Which is faster? ulong or double

Thu Sep 27 20:23:44 PDT 2007

Janice Caron wrote:
> I have this app I've written, and it needs to keep track of an integer
> quantity (time in microseconds, as it happens, but that's an
> unimportant detail). The point is, there are circumstances where the
> numbers involved get bigger than uint.max.
> 
> So the question is, given that I'm using a 32-bit platform, should I
> switch to ulong, or to double?
> 
> ulong sounds the most logical, since the quantity will always be an
> integer, but (correct me if I'm wrong) ulongs are emulated in
> software, which is fine for add and subtract, but not so fine for
> divide; whereas doubles have direct hardware support, and so might
> actually end up being faster if there are lots of divides.
> 
> Am I talking nonsense? Is there a recommendation?

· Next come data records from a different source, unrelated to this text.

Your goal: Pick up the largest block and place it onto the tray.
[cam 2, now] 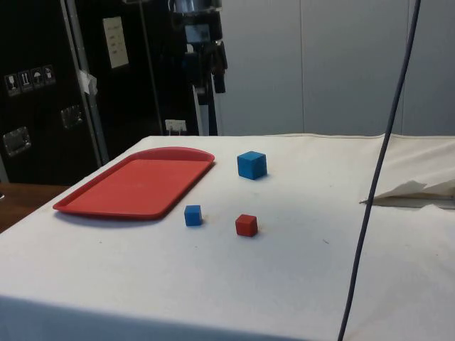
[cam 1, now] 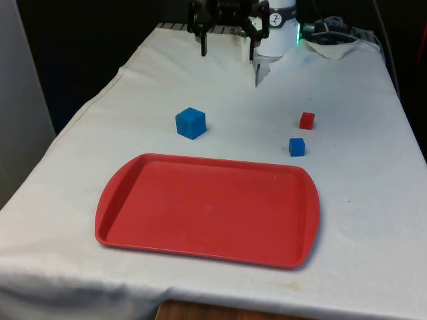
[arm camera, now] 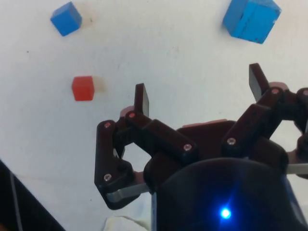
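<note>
Reaching comes first: the black two-finger end effector (cam 1: 227, 37) hangs high over the far end of the white-clothed counter (cam 1: 360, 200), fingers spread and holding nothing, well apart from the large blue cube-shaped block (cam 1: 191, 123), which rests beyond the far rim of the flat red plastic tray (cam 1: 207, 208). A clean pick likely calls for centring above that cube, squaring the fingers to two opposite faces and descending straight, keeping off the small blue cube (cam 1: 297, 147) and small red cube (cam 1: 306, 121) nearby
</note>
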Controlling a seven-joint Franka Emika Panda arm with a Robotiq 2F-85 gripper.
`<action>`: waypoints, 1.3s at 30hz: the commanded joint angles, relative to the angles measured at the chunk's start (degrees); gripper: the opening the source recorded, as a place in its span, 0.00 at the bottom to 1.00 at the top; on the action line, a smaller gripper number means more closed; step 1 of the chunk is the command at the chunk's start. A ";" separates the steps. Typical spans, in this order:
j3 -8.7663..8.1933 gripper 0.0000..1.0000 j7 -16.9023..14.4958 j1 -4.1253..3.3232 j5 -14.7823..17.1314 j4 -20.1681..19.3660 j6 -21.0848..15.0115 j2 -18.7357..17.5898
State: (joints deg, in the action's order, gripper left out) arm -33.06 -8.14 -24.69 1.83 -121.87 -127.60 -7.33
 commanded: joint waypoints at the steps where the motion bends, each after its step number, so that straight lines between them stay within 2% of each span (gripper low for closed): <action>1: -0.06 1.00 -0.06 0.06 0.00 -0.52 -0.63 0.00; 4: -0.57 1.00 -0.63 0.40 0.23 -2.64 -3.72 0.11; 10: -1.32 1.00 -1.20 0.80 0.40 -5.27 -7.28 -0.06; 11: -1.38 1.00 -0.86 0.69 0.06 -4.93 -6.47 -0.11; 20: -2.23 1.00 -0.86 1.09 1.38 -7.22 -11.80 -2.12; 21: -2.35 1.00 -0.80 0.92 0.97 -7.05 -11.12 -2.06; 25: -2.52 1.00 -0.69 1.15 2.12 -7.51 -13.35 -3.38; 26: -2.58 1.00 -0.63 1.03 1.78 -7.28 -12.66 -3.44; 34: -3.32 1.00 -0.80 1.49 3.55 -8.88 -17.25 -5.67; 35: -3.32 1.00 -0.63 1.32 3.27 -8.31 -16.16 -5.84; 36: -3.44 1.00 -0.86 1.49 3.61 -9.17 -17.76 -5.79; 39: -3.72 1.00 -0.97 1.72 3.67 -10.37 -19.42 -5.96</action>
State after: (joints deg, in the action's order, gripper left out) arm -36.84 -8.77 -23.20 5.16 -131.72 -146.16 -13.46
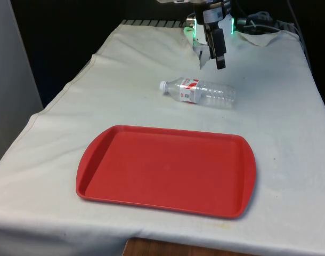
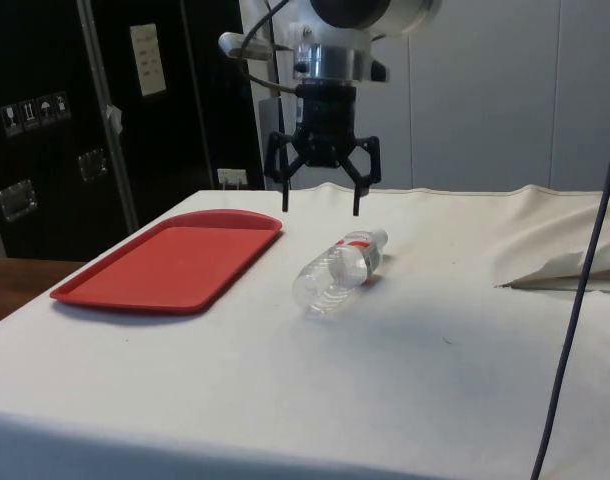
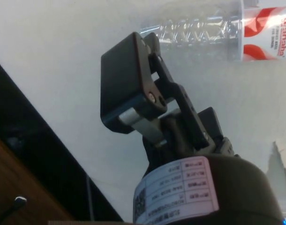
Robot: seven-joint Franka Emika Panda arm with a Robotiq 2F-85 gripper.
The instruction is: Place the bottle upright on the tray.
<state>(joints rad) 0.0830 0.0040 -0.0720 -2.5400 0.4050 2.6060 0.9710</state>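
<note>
Bottle-and-tray job, not yet started: nothing is gripped. Low in the front view, nearest the camera, the red tray (image 1: 166, 169) lies flat and bare on the white-clothed table (image 1: 56, 133), spanning the lower middle of the frame. Just above it, right of centre, the clear plastic bottle (image 1: 200, 92) lies on its side on the cloth, white cap toward the frame's left, red label next to the cap, apart from the tray's far rim. Higher still, at the top of the frame right of centre, the tool (image 1: 216, 57) hangs in the air above and slightly behind the bottle; in the side view its two fingers stand apart, tips pointing down, above the cap end (image 2: 320, 212).

Risks, as I judge them: the bottle is round, thin-walled and looks empty, so a descent off its centre line could nudge it into a roll across the cloth. A hard squeeze may dent it or make it slip. Grasped lying flat, it must be tipped vertical before release; let go tilted or too high, it would likely topple on the smooth tray.
</note>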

The only way to tell is to benchmark it.  Also be aware that different 
CPUs will perform differently due to many factors like prediction and 
being able to run certain double and integer operations at the same 
time.  On some processors it may be faster to interleave doubles and 
uints.  Even then some processors can run more floating point operations 
  per cycle then uints (so the intervening may be like 4 doubles and 2 
uints per cycle).

If you have a fast GPU you can offload this sort of operation to the GPU 
which if you have enough of these values can be like 300 times faster 
then the CPU.

Then theres SIMD, SIMD2, SIMD3 (specifically SSE2) ect.. which can do a 
load of operations at once (ie 4 float divides at the same time) and 
have some 64bit support (doubles, 64 ints) its similar to the GPU but 
less operations.  These I would recommend this over GPU if you want your 
app to work on more systems.  See: 
http://www.hayestechnologies.com/en/techsimd.htm

64 bit machines + OS of course its pretty fast to do these operations in 
64bit.

You could try an app optimisation where anything larger then the 
boundary is stored on a separate list and processed separately (probably 
easy to do with templates).

However the best thing to do is to profile and find out where your 
bottleneck is and if its even worth the trouble applying these 
optimizations.  Algorithmic operations (in general) are much faster then 
branching and other operations which cause memory fetching.